Anthropology
Related: About this forumDNA data offer evidence of unknown extinct human relative
Traces of long-lost human cousins may be hiding in modern peoples DNA, a new computer analysis suggests.
People from Melanesia, a region in the South Pacific encompassing Papua New Guinea and surrounding islands, may carry genetic evidence of a previously unknown extinct hominid species, Ryan Bohlender reported October 20 at the annual meeting of the American Society of Human Genetics. That species is probably not Neandertal or Denisovan, but a different, related hominid group, said Bohlender, a statistical geneticist at the University of Texas MD Anderson Cancer Center in Houston. Were missing a population or were misunderstanding something about the relationships, he said.
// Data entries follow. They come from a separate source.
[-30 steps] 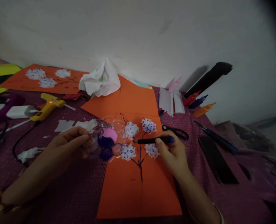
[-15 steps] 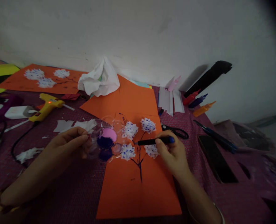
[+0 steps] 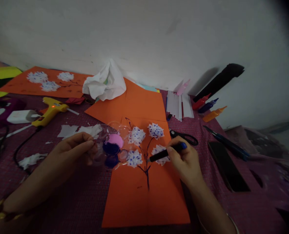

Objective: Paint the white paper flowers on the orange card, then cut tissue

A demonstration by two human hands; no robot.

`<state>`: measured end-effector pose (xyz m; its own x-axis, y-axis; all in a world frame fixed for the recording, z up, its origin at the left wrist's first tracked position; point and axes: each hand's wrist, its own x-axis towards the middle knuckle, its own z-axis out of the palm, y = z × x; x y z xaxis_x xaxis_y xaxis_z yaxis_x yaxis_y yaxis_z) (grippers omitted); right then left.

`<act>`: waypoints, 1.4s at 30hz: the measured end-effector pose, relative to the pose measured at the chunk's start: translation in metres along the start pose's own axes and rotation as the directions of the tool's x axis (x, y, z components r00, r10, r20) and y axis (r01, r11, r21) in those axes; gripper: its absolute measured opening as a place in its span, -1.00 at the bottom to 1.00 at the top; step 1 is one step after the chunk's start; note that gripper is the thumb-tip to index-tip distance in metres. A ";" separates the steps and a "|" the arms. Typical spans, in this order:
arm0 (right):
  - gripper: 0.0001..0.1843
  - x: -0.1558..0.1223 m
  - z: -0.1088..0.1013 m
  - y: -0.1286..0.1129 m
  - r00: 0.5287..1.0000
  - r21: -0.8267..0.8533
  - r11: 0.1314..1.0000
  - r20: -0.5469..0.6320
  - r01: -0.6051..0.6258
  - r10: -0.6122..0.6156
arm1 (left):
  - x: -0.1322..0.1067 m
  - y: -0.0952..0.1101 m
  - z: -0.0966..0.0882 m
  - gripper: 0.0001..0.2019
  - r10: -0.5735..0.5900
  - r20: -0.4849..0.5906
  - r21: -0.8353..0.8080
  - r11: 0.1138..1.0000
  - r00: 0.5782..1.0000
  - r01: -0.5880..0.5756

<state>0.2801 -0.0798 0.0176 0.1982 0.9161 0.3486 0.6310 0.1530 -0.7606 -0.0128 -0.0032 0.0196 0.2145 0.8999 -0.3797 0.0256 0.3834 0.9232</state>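
Note:
My right hand (image 3: 185, 159) grips a black marker pen (image 3: 165, 153) with a blue end. Its tip is at the dark drawn stem on an orange paper sheet (image 3: 132, 201). Around the stem sit several white tissue flowers (image 3: 156, 131) flecked with blue. Between its fingertips my left hand (image 3: 79, 148) pinches a clear plastic paint palette (image 3: 123, 155), with pink paint (image 3: 116, 139) and dark blue paint (image 3: 111, 148) in its wells. The palette hangs over the left edge of the sheet, close to the flowers.
A yellow glue gun (image 3: 49, 112) with a lit red light lies at left, its cable trailing. Crumpled tissue (image 3: 105, 83) and a second flowered orange sheet (image 3: 17, 86) are behind. Scissors (image 3: 185, 138), paint tubes (image 3: 209, 105) and a phone (image 3: 228, 165) lie at right.
My right hand has moved slightly right and down with the marker, whose tip has come lower along the stem. My left hand and the palette stay nearly in place.

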 end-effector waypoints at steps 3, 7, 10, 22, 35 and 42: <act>-0.87 -0.001 0.000 0.001 1.000 0.026 1.000 -0.023 -0.009 0.010 | 0.000 0.000 0.000 -0.76 0.000 0.000 0.006 1.000 1.000 0.000; -0.93 0.000 0.003 0.002 1.000 0.050 0.999 0.000 -0.001 0.001 | 0.000 0.001 0.001 -0.75 -0.007 0.001 -0.010 1.000 1.000 0.007; -0.90 0.001 0.001 0.001 1.000 0.012 1.000 0.011 0.003 -0.003 | 0.000 0.000 0.001 -0.76 -0.001 0.013 -0.011 1.000 1.000 0.001; -0.91 0.001 0.002 -0.001 1.000 0.006 1.000 0.020 0.006 -0.006 | 0.000 -0.003 -0.002 -0.77 -0.016 0.018 0.003 1.000 1.000 0.016; -0.87 -0.001 -0.002 0.000 0.997 0.013 0.999 0.071 -0.036 0.035 | -0.003 0.003 0.002 -0.77 -0.021 0.006 0.024 1.000 1.000 0.021; -0.90 0.001 -0.001 0.000 0.998 0.063 0.996 0.001 -0.058 0.059 | -0.003 0.002 -0.002 -0.76 -0.010 0.014 0.020 1.000 1.000 0.010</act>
<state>0.2808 -0.0793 0.0182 0.2341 0.9238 0.3030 0.5700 0.1221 -0.8126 -0.0150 -0.0045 0.0223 0.2282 0.8930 -0.3880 0.0472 0.3879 0.9205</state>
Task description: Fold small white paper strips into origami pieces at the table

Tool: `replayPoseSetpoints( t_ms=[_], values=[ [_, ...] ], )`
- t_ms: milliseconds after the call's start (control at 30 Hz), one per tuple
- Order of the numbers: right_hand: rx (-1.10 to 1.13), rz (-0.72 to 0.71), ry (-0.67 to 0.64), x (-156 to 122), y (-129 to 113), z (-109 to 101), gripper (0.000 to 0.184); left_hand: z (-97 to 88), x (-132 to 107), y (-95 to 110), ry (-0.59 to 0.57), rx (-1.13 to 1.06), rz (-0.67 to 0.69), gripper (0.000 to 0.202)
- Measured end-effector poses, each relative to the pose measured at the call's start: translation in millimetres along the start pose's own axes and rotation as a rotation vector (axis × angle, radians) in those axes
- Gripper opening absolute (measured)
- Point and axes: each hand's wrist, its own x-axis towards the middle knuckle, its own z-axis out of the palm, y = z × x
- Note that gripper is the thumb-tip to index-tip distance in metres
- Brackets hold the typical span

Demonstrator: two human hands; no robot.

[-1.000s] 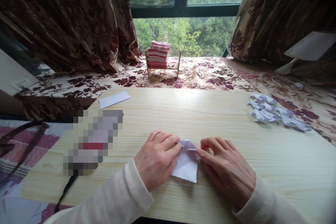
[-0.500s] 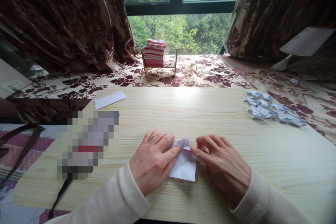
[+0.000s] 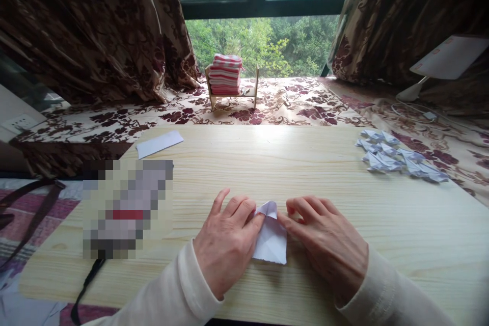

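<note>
A small piece of white paper (image 3: pixel 272 247) with creases lies on the table between my hands. Its top end curls up in a flap, and its lower edge looks torn. My left hand (image 3: pixel 228 242) covers the paper's left side, its thumb at the flap and its fingers bent beyond it. From the other side, my right hand (image 3: pixel 328 244) pinches the paper's upper right edge with thumb and index finger, the remaining fingers curled. The fingertips beneath the flap are partly hidden.
Several folded white paper pieces (image 3: pixel 397 157) lie at the table's (image 3: pixel 313 163) right back corner. A white paper strip (image 3: pixel 159 144) is at the back left, near a pixelated object (image 3: pixel 128 209) with a black strap. Behind stand a small rack with folded cloths (image 3: pixel 225 74) and a lamp (image 3: pixel 446 58).
My left hand has shifted slightly right and its index finger has lifted. The paper has moved a touch right between my hands. My right hand stays nearly in place.
</note>
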Motion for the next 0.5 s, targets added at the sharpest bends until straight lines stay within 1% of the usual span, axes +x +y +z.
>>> replayPoseSetpoints(
  t_ms=[67, 233, 333, 433, 500],
  values=[
    [0.003, -0.001, 0.002, 1, 0, 0, 0.034, 0.0, 0, 2, -0.022, -0.008, -0.015, 0.026],
    [0.011, 0.022, 0.003, 2, -1, -2, 0.031, -1.1, -6, 9, -0.008, -0.01, -0.02, 0.031],
    [0.017, 0.021, -0.004, 3, -1, -2, 0.029, -4.8, -9, 15, -0.028, -0.019, -0.036, 0.033],
    [0.025, 0.014, -0.011, 3, 1, -2, 0.031, -6.0, -13, 22, -0.05, -0.019, -0.061, 0.035],
    [0.034, 0.014, -0.018, 3, 1, -2, 0.032, -3.5, -14, 26, -0.043, -0.01, -0.087, 0.037]
  ],
)
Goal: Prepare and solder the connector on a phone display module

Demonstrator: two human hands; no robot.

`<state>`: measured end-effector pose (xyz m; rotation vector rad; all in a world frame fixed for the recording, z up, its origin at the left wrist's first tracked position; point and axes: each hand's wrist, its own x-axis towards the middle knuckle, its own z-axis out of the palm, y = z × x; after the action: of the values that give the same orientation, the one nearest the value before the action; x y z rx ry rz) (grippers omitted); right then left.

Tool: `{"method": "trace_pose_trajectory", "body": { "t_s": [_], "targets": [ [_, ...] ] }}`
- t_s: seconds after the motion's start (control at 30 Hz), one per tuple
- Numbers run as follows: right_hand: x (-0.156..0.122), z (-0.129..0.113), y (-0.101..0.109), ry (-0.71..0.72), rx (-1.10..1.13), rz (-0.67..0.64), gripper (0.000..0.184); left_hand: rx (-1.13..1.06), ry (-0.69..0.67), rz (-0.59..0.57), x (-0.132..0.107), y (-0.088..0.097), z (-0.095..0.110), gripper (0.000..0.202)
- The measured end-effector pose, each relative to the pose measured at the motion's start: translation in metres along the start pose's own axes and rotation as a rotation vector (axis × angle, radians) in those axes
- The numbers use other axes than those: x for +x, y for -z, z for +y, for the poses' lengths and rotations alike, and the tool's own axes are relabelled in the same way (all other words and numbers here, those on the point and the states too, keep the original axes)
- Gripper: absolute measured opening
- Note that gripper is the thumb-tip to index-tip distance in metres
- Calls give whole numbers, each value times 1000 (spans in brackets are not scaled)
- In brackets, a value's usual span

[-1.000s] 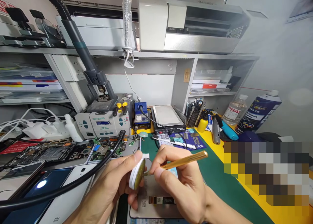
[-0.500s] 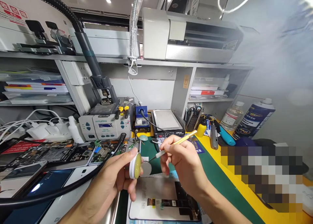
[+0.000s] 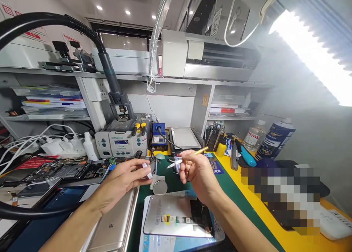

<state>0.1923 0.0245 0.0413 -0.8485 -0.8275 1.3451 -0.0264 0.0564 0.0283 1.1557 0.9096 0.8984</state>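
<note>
My left hand (image 3: 125, 178) pinches a small round white tin (image 3: 146, 170) edge-on above the green mat (image 3: 236, 200). A round silver lid (image 3: 160, 186) lies on the mat just right of it. Over the mat's far part, my right hand (image 3: 196, 171) grips a gold-handled tool (image 3: 192, 155) with a white collar and thin metal tip pointing left. A phone screen panel (image 3: 176, 217) lies face down below both hands, its flex cable showing. A gold phone back (image 3: 117, 224) lies under my left forearm.
A soldering station (image 3: 122, 142) with a black hose, a blue iron stand (image 3: 158, 133) and a heating plate (image 3: 184, 134) stand at the back. Opened phones (image 3: 57, 171) lie left. A clear bottle (image 3: 254, 134) and spray can (image 3: 273, 138) stand right; a bright lamp hangs upper right.
The view has tilted up. My left hand turned the tin edge-on and moved it away from the tool. My right hand lifted the tool up and back from the tin.
</note>
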Motion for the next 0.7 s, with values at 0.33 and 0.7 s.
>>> {"method": "trace_pose_trajectory", "body": {
  "t_s": [0.33,0.7],
  "targets": [
    [3,0,3,19,-43,9,16,417,-235,33,4,8,-13,56],
    [10,0,10,44,-25,46,19,862,-345,-9,31,-23,-21,52]
  ]
}}
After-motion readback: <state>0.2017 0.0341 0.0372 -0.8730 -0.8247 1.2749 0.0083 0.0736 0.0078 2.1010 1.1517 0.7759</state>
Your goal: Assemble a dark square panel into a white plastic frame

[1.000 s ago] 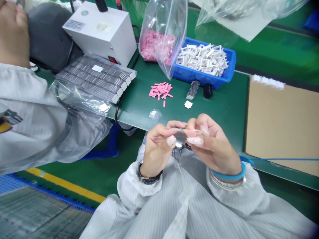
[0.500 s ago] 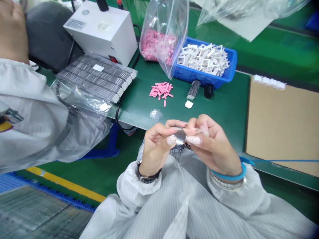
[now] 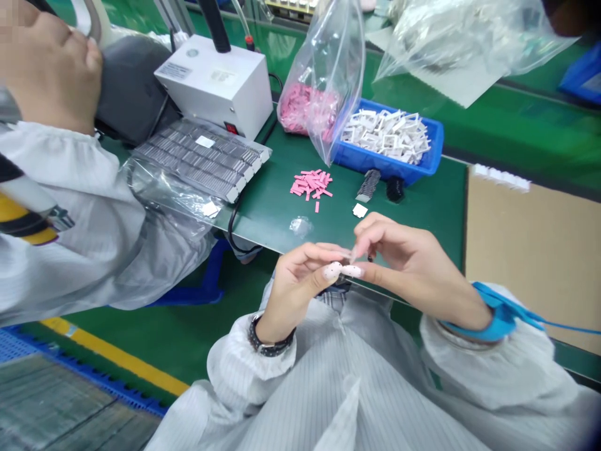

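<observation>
In front of my lap, at the table's near edge, my left hand (image 3: 298, 279) pinches a small shiny silver piece that its fingers now almost wholly cover. The thumb and fingertips of my right hand (image 3: 406, 260) come together at the same spot, touching or almost touching the left fingertips. What the right fingers grip is hidden. Just beyond the hands lie a small white square piece (image 3: 360, 210), a row of thin grey pieces (image 3: 369, 185) and a black round part (image 3: 394, 188). Pink strips (image 3: 311, 183) form a loose pile, with a clear crumpled bit (image 3: 300, 226) nearer me.
A blue bin (image 3: 434, 147) of white frames stands behind, beside a clear bag (image 3: 328, 69) of pink strips. A white box device (image 3: 220, 81) and a tray of grey pieces (image 3: 201, 156) are at left, near a co-worker's arm (image 3: 61, 163). Cardboard (image 3: 530, 250) lies right.
My right hand has shifted right and its wrist has swung outward, its fingertips still at the left ones. The silver piece shows less. The whole view has shifted slightly.
</observation>
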Demonstrator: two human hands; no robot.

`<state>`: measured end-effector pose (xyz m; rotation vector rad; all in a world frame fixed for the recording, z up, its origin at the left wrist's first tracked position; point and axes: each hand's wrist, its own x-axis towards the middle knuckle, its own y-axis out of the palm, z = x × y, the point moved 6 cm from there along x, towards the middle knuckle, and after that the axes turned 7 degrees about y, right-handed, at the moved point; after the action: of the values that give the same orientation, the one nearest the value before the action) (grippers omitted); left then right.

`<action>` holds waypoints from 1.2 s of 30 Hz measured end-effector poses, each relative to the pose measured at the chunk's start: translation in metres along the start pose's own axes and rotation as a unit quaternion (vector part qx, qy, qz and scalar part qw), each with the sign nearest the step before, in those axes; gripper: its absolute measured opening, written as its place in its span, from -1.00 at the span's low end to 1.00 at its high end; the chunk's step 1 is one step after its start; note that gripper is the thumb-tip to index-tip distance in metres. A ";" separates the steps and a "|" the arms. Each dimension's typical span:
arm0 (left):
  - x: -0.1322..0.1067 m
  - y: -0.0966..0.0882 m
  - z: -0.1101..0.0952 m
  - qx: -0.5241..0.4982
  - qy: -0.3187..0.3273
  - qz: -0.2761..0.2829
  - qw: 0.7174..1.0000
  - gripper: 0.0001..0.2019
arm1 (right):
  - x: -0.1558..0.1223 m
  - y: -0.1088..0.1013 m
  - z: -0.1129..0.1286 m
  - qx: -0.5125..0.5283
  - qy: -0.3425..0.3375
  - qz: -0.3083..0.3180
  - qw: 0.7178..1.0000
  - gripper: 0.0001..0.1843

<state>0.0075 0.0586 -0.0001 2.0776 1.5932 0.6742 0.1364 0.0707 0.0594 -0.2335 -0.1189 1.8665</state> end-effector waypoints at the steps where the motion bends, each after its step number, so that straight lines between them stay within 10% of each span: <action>1: -0.001 -0.002 0.000 0.003 -0.002 -0.004 1.000 -0.90 | 0.003 -0.001 0.002 -0.033 -0.008 0.012 0.999 -0.81; 27: -0.012 -0.030 0.010 -0.128 -0.064 -0.021 0.990 -0.78 | 0.035 0.035 0.005 -0.120 -0.014 0.162 0.979 -0.81; 32: -0.011 -0.028 0.006 -0.175 -0.060 0.006 0.983 -0.76 | 0.058 0.018 0.002 -0.043 -0.087 -0.007 0.995 -0.81; 36: -0.009 -0.036 -0.001 -0.201 -0.031 -0.043 0.978 -0.78 | 0.075 0.020 -0.015 -0.239 -0.226 -0.137 0.934 -0.89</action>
<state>-0.0223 0.0592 -0.0222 1.7101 1.3698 0.8162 0.0994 0.1356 0.0333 -0.1055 -0.8852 1.5570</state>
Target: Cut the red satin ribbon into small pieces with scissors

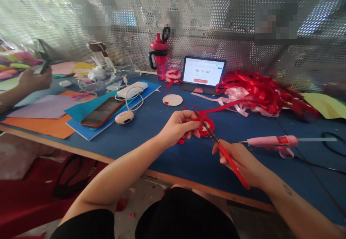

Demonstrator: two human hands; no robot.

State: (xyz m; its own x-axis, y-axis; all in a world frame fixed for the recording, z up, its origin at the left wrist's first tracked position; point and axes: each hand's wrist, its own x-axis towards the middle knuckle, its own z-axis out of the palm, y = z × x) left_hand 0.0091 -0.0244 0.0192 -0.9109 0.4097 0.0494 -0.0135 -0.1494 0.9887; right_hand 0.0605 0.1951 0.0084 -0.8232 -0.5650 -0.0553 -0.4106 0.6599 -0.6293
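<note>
The left hand [178, 126] clamps its fingers on a red ribbon rosette [207, 126] lying just right of them, while the right hand [238, 159] curls its fingers around red-handled scissors [233, 167] (blades slanting up-left across the rosette, toward the left fingers).

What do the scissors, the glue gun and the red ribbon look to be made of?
The scissors seem to have glossy red plastic handles and steel blades, going by the grey metallic sheen. The glue gun looks like smooth pink moulded plastic. The red ribbon looks like satin, with shiny, soft-looped folds, though its exact fibre can't be told.
</note>
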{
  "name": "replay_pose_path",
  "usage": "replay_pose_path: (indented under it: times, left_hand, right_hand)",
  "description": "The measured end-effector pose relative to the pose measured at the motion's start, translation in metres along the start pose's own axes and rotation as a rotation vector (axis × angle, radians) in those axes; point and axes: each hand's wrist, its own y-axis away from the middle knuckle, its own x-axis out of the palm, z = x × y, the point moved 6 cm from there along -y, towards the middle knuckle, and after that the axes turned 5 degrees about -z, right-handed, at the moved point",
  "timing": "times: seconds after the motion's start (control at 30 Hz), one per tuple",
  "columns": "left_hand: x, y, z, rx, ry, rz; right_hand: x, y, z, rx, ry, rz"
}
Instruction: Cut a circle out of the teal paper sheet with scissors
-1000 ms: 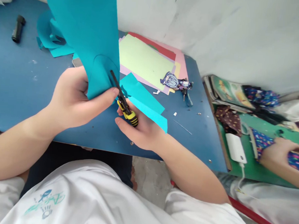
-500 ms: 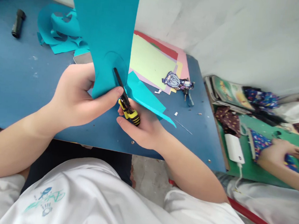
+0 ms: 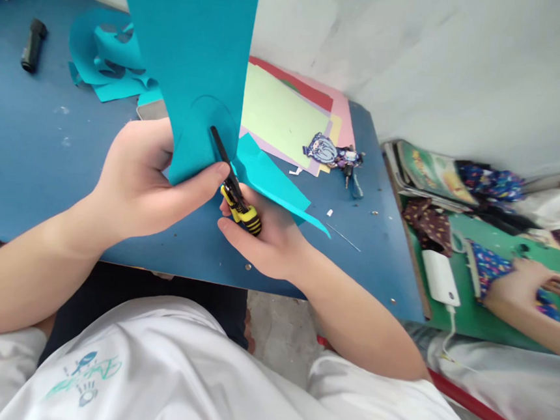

This mysterious relative was probably from a third branch of the hominid family tree that produced Neandertals and Denisovans, an extinct distant cousin of Neandertals. While many Neandertal fossils have been found in Europe and Asia, Denisovans are known only from DNA from a finger bone and a couple of teeth found in a Siberian cave (SN: 12/12/15, p. 14).
https://www.sciencenews.org/article/dna-data-offer-evidence-unknown-extinct-human-relative
csziggy
(34,189 posts)My sister got her DNA tested through the National Geographic program and showed 2.8 % Neanderthal, and some Denisovan DNA (I can't find my copy of her results right now to check the exact amount). She also showed a little bit of American Indian DNA which is strange since we don't have any genealogical indication of that in our background.
My DNA results from Ancestry did not show any American Indian traces - the only non-Northern European bits at all were very faint traces from Mediterranean areas and India. Again, our genealogy shows neither of those in the background.
According to this article:
So where did my sister get Denisovan DNA? Or perhaps the interpretation by the National Geographic DNA study was incorrect a couple of years ago when she got her results?
wishstar
(5,490 posts)The original "Denisovan" DNA is from the finger bone and tooth in Siberian cave but the only other discovery of related DNA came from the thighbone found in a Spanish cave, so I don't see how "Denisovan" DNA could be ruled out from Europeans, especially with so few samples.
I take the personal interpretations with a grain of salt- for instance FamilyTree gives me 0% Great Britain or Irish while Ancestry shows 31% Great Britain and 3% Irish which is much more accurate, but I actually have over 12% Irish with even recent immigrant ancestry and proven DNA matches with Irish cousins.
If you have generations of ancestors in America and have not been able to trace all of your lineages back many generations, you can't rule out Native American ancestry. My Ancestry results show 0% Native and Gedmatch models show a small percentage and my family knew very little about our ancestry. But I have found court and church records verifying Native American ancestry several generations back.
csziggy
(34,189 posts)I do have one branch which goes back to the birth of the husband and wife to about 1796 in which a lot of people claim the wife was American Indian. Not one of the people who make that claim has ever come up with one scrap of documentation - but a photo of my great-grandfather (who would have been their grandson) makes him look very much like a Cherokee.
The problem with that branch being the source of my sister's trace is that it is on my mother's side and she showed no trace of Native American DNA.
Our father's side is extremely well documented very far back except for two more recent branches that are documented as coming from Wales and Lincolnshire. Unless one of the Millikens who appeared in Cayuga County, New York in the 1790s was part Indian, there is no Native American blood in Dad's genealogy. We have not been able to trace those Millikens and I suspect they came over not long before showing up in New York State.
IphengeniaBlumgarten
(328 posts)but largely or entirely european (some rumors of native American were not confirmed). Probably the geographic range of the denisovan population was more extensive than just Siberia.
csziggy
(34,189 posts)Both in primitive times and all the way through human history.
Humans and apes breed prolifically. When the varieties are close enough they procreate. It's what happens.